A Place on the Water

A Place on the Water
Author: Jerry Dennis
Publisher: Macmillan
Total Pages: 244
Release: 1996-01-15
Genre: Fiction
ISBN: 9780312141271

Encompassing stories from his childhood up to the present day, Dennis relates to the reader his discovery and love of fishing, the environment, and life on the water. Blending memory and observation, this book is an exploration of subjects with broad appeal--love of land and water, the appreciation of nature, and the outrage at changes capable of obliteration.
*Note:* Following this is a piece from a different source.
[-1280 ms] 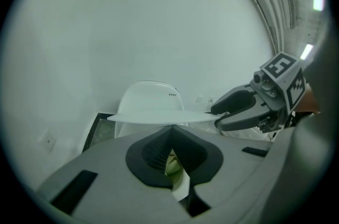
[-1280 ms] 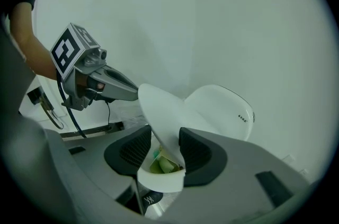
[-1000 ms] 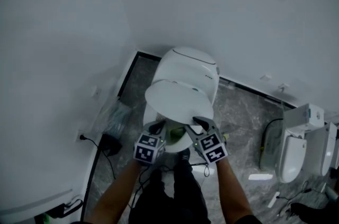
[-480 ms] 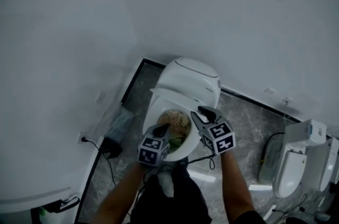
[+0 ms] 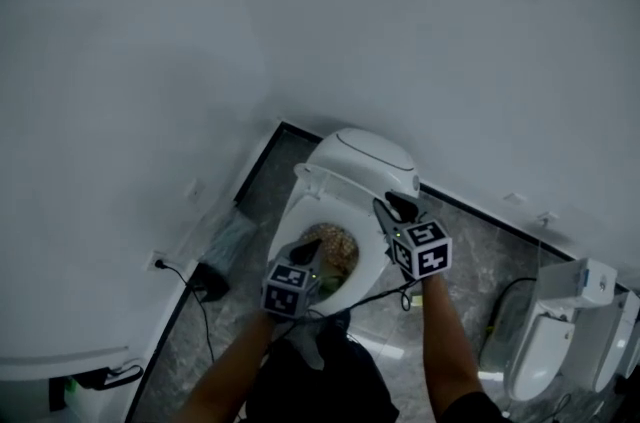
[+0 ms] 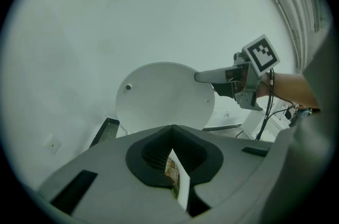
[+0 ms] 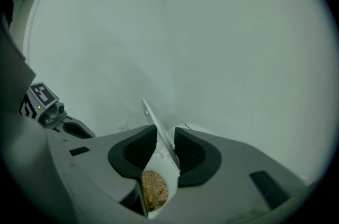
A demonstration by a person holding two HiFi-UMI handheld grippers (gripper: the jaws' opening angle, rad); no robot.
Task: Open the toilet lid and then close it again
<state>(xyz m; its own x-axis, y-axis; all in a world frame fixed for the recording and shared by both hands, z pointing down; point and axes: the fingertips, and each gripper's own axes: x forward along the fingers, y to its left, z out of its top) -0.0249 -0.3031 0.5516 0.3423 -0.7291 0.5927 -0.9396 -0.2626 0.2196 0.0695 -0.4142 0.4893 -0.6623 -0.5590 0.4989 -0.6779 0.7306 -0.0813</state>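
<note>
A white toilet [image 5: 372,154] stands against the wall with its lid [image 5: 335,185] raised nearly upright. The bowl [image 5: 330,246] shows brownish contents. My right gripper [image 5: 398,206] is at the lid's right rim. In the right gripper view the lid's edge [image 7: 153,121] runs between the closing jaws [image 7: 165,151]. In the left gripper view the lid [image 6: 164,98] faces me as a round white disc, with the right gripper [image 6: 212,76] on its rim. My left gripper [image 5: 305,258] hovers over the seat's front, its jaws [image 6: 174,172] a narrow slit apart with nothing between them.
Two more white toilets [image 5: 548,341] stand at the right on the grey marbled floor. A black plug and cable [image 5: 207,281] lie at the left below a wall socket [image 5: 155,261], next to a clear plastic bag [image 5: 230,236]. White walls close in behind and on the left.
The lid has swung from half raised to nearly upright. My right gripper went up and back with its rim. The left gripper came off the lid and stayed near the seat's front.
</note>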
Line drawings.

Eternal on the Water

Eternal on the Water
Author: Joseph Moninnger
Publisher: Simon and Schuster
Total Pages: 384
Release: 2011-08-01
Genre: Fiction
ISBN: 0731815416

From the day Cobb and Mary meet kayaking on Maine's Allagash River and fall deeply in love, the two approach life with the same sense of adventure they use to conquer the river's treacherous rapids. But rivers do not let go so easily...and neither does their love. So when Mary's life takes the cruelest turn, she vows to face those rough waters on her own terms and asks Cobb to promise, when the time comes, to help her return to their beloved river for one final journey. Set against the rugged wilderness of Maine, the exotic islands of Indonesia, the sweeping panoramas of Yellowstone National Park, and the tranquil villages of rural New England, Eternal on the Wateris at once heartbreaking and uplifting -- a timeless, beautifully rendered story of true love's power.

Rockaway

Rockaway
Author: Diane Cardwell
Publisher: Houghton Mifflin
Total Pages: 275
Release: 2020
Genre: Biography & Autobiography
ISBN: 0358067782

The inspirational story of one woman learning to surf and creating a new life in gritty, eccentric Rockaway Beach Unmoored by a failed marriage and disconnected from her high-octane life in the city, Diane Cardwell finds herself staring at a small group of surfers coasting through mellow waves toward shore--and senses something shift. Rockawayis the riveting, joyful story of one woman's reinvention--beginning with Cardwell taking the A Train to Rockaway, a neglected spit of land dangling off New York City into the Atlantic Ocean. She finds a teacher, buys a tiny bungalow, and throws her not-overly-athletic self headlong into learning the inner workings and rhythms of waves and the muscle development and coordination needed to ride them. As Cardwell begins to find her balance in the water and out, superstorm Sandy hits, sending her into the maelstrom in search of safer ground. In the aftermath, the community comes together and rebuilds, rekindling its bacchanalian spirit as a historic surfing community, one with its own quirky codes and surf culture. And Cardwell's surfing takes off as she finds a true home among her fellow passionate longboarders at the Rockaway Beach Surf Club, living out "the most joyful path through life." Rockawayis a stirring story of inner salvation sought through a challenging physical pursuit--and of learning to accept the idea of a complete reset, no matter when in life it comes.